The pipeline failed instantly with chosen stage does not exist; available stages are .pre, build, test, .post. The included template assumed a deploy stage that the parent project never declared. Because included files share the parent’s single stages: list, the fix was to add deploy to the top-level list:

stages: [build, test, deploy]

After adding the stage, the pipeline parsed and the deploy job scheduled in the correct order.
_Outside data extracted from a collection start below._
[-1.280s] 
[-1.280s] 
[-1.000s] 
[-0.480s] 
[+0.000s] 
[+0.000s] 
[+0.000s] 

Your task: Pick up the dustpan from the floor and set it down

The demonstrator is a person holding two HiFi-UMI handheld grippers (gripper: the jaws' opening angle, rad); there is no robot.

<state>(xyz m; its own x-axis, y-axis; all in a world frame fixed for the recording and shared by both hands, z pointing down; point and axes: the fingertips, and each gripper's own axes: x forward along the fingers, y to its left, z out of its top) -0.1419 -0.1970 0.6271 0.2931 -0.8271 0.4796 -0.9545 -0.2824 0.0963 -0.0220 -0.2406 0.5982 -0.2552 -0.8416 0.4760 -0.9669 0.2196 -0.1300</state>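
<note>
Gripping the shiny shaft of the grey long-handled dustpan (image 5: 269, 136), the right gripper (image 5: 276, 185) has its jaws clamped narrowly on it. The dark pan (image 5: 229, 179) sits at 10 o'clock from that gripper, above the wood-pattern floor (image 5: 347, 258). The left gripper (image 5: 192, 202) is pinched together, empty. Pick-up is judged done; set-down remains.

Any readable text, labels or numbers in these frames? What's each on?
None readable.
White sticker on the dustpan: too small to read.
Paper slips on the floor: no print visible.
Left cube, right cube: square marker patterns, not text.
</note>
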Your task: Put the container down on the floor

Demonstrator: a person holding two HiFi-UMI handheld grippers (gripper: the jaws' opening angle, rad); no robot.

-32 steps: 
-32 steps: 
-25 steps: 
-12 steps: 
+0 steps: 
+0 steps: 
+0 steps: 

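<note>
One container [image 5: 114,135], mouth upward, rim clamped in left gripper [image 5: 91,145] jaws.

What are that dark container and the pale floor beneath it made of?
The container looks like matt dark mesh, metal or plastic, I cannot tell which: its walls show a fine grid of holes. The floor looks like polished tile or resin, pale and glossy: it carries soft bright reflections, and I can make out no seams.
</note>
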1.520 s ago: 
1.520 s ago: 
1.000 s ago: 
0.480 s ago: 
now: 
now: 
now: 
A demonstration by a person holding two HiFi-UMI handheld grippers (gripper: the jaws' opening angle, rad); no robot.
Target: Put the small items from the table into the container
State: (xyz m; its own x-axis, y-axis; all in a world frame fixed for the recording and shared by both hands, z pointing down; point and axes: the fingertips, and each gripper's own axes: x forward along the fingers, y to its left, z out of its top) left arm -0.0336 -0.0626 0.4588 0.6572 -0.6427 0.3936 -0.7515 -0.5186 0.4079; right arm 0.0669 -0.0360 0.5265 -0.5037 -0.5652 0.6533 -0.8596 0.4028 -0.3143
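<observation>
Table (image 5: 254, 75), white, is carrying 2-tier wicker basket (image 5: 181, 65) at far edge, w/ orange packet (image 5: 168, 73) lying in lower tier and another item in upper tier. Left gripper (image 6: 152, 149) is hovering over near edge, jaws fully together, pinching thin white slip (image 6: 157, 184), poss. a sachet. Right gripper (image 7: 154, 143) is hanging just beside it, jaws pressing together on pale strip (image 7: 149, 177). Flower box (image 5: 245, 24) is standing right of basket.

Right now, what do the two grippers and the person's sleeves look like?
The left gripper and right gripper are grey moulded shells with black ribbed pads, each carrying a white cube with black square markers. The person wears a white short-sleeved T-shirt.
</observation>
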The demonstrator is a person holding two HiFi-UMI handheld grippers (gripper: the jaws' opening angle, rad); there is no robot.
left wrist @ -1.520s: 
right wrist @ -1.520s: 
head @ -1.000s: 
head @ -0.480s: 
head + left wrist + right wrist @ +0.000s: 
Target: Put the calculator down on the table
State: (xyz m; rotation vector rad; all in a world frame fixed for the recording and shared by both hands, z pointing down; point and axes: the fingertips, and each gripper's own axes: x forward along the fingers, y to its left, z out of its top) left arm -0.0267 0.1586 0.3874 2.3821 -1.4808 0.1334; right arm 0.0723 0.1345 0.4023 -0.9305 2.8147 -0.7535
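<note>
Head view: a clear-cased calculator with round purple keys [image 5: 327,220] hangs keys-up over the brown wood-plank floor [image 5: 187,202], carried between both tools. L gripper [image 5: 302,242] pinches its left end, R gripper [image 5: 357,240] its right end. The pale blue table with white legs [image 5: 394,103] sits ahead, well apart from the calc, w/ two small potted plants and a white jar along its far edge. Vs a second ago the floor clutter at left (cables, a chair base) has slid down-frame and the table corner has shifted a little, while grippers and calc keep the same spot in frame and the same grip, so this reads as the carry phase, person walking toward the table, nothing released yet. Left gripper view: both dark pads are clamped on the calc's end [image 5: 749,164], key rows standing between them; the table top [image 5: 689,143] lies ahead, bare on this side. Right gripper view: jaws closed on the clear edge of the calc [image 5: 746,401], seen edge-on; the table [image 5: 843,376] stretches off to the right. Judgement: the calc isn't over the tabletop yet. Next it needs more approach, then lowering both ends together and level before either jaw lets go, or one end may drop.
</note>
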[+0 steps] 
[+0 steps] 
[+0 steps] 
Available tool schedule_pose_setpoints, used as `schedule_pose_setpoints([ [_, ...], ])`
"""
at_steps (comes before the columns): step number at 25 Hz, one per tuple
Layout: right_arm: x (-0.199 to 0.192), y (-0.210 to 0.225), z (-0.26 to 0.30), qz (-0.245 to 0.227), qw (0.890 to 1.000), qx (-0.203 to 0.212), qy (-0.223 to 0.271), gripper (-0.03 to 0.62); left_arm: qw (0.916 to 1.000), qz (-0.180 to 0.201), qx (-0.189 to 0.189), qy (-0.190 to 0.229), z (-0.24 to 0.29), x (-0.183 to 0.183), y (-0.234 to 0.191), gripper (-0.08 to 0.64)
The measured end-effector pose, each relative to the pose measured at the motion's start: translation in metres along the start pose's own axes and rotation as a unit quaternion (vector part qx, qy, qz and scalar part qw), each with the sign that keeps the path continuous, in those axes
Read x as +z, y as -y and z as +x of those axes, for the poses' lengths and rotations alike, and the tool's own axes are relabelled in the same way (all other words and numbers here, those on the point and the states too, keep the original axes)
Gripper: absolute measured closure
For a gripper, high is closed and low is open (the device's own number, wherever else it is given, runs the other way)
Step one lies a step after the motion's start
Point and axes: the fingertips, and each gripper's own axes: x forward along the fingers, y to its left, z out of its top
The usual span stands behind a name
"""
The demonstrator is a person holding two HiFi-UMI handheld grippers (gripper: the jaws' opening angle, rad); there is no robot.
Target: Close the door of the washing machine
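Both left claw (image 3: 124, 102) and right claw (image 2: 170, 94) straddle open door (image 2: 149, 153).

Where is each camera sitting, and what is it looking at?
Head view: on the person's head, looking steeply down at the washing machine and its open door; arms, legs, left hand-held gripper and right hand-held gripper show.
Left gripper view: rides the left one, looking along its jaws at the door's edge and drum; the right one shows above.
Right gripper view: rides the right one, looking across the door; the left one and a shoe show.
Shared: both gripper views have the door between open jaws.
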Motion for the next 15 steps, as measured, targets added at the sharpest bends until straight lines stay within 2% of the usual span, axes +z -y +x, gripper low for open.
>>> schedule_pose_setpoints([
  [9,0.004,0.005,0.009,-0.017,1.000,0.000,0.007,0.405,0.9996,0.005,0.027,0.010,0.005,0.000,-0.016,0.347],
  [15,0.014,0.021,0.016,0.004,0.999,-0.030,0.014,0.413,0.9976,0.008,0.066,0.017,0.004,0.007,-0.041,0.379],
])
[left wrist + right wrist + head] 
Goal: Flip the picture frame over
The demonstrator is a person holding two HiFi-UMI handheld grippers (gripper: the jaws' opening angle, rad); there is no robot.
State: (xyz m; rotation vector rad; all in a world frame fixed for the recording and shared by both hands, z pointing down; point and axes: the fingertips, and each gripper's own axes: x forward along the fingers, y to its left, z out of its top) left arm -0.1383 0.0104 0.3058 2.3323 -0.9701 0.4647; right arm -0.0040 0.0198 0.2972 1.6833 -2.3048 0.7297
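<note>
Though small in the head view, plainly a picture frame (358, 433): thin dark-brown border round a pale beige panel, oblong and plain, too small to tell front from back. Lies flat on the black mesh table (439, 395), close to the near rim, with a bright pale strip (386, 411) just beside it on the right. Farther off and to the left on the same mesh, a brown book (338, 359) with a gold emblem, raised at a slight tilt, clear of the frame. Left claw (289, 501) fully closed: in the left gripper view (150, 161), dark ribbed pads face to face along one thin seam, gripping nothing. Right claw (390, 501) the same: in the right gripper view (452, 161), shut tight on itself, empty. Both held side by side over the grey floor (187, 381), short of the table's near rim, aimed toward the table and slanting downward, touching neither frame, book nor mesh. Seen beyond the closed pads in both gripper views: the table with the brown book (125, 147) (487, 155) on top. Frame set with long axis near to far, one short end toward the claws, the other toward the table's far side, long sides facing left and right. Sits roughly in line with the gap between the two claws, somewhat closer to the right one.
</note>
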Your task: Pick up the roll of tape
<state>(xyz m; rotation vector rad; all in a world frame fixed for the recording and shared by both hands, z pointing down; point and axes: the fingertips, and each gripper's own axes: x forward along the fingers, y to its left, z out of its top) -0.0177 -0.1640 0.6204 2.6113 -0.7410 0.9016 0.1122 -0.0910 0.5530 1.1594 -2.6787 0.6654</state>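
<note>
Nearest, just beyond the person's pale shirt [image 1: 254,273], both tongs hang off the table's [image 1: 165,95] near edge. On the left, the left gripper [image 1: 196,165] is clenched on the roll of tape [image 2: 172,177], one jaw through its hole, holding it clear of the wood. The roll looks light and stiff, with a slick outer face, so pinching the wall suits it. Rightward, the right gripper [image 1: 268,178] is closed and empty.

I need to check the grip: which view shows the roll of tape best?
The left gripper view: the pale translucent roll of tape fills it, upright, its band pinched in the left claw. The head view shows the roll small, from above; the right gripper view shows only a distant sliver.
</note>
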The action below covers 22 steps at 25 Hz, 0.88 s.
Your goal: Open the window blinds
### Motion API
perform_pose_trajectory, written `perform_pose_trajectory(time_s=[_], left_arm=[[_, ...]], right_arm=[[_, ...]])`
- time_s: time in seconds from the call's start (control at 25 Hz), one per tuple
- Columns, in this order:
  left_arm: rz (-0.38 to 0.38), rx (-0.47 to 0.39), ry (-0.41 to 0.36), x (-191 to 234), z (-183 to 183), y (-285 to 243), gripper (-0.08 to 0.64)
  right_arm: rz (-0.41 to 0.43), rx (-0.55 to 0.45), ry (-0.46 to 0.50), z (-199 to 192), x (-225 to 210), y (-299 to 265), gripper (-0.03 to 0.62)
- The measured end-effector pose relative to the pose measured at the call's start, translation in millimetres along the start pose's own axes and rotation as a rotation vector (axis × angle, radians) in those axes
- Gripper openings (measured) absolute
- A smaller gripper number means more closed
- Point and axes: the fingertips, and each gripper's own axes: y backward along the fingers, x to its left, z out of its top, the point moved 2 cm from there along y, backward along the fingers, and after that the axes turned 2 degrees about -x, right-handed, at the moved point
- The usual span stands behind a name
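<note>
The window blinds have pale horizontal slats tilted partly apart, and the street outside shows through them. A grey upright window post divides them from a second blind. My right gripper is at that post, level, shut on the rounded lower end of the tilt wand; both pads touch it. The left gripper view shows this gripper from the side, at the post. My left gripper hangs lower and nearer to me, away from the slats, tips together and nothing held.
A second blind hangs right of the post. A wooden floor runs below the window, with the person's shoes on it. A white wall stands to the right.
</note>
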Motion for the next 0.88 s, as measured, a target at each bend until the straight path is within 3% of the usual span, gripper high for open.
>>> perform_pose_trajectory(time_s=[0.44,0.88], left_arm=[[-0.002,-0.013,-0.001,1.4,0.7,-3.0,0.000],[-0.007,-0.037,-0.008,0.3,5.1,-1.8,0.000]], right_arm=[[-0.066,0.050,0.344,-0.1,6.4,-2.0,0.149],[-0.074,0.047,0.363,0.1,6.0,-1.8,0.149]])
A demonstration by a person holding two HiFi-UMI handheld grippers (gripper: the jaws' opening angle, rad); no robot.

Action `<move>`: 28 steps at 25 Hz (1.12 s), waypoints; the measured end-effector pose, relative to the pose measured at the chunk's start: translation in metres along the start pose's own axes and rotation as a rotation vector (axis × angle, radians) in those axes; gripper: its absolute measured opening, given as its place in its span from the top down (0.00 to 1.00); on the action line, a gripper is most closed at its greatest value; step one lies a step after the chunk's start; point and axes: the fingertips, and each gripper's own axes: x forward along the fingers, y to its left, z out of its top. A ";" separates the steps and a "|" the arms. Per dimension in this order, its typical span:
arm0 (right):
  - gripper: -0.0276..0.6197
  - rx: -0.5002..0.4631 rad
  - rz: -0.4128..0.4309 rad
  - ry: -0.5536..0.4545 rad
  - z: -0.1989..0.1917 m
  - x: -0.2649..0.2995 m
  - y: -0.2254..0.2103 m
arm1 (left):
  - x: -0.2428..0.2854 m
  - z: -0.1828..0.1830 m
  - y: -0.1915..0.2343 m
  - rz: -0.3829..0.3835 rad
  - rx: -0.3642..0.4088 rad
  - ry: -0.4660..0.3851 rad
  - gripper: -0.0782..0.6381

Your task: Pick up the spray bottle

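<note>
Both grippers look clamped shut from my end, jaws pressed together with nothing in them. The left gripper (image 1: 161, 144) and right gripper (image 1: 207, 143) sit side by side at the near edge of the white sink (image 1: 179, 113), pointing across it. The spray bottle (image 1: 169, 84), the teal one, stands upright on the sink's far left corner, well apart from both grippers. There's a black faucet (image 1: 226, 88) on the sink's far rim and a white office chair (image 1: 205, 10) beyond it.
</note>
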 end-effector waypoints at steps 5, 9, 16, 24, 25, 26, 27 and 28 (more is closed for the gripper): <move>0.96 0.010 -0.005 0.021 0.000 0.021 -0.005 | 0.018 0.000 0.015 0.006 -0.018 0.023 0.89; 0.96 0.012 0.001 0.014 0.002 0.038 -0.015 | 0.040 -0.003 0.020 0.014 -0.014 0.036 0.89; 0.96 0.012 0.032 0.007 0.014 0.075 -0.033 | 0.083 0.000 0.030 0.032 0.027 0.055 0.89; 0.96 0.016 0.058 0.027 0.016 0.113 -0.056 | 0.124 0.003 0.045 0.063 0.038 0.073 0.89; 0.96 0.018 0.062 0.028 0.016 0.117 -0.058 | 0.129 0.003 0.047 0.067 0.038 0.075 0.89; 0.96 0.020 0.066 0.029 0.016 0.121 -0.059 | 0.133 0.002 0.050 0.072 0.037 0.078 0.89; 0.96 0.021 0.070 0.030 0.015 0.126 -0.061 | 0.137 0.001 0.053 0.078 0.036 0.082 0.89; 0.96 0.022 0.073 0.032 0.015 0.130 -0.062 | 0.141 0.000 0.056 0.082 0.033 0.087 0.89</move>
The team also added a CI Lint step to their pre-merge checks so a future template referencing an undeclared stage is caught before merge.

Prevention Best Practices

  • Declare a complete top-level stages: list up front and treat it as the single source of truth every job must match.
  • Run CI Lint (API or glab ci lint) in a pre-merge job so undeclared stages fail at review, not on the default branch.
  • When using include:, keep the stages: list in the parent and document which stages templates may use.
  • Avoid re-typing stage names in each job — reference a small, known set and use extends: templates that point at declared stages.
  • Use the pipeline editor’s “Full configuration” view after any include/extends refactor to confirm every stage: resolves.
  • Prefer lowercase, hyphen-free stage names consistently to eliminate case/typo mismatches.

Quick Command Reference

# Validate the merged config locally
glab ci lint .gitlab-ci.yml

# Validate via CI Lint API (with include expansion)
curl --header "PRIVATE-TOKEN: $TOKEN" \
  "https://gitlab.example.com/api/v4/projects/$PROJECT_ID/ci/lint" \
  --data-urlencode "content=$(cat .gitlab-ci.yml)" \
  --data "include_merged_yaml=true"

# Grep every stage reference and compare to the declared list
grep -nE '^\s*stage:' .gitlab-ci.yml ci/*.yml

Conclusion

chosen stage does not exist is a pure configuration error: a job points at a stage the top-level stages: list never declared, usually from a typo, a case mismatch, or an included template assuming a stage the parent didn’t add. Because it blocks the whole pipeline, fix it by making the declared stages: list complete and exact, then guard it with a CI Lint step so the next undeclared stage is caught before merge instead of on your default branch.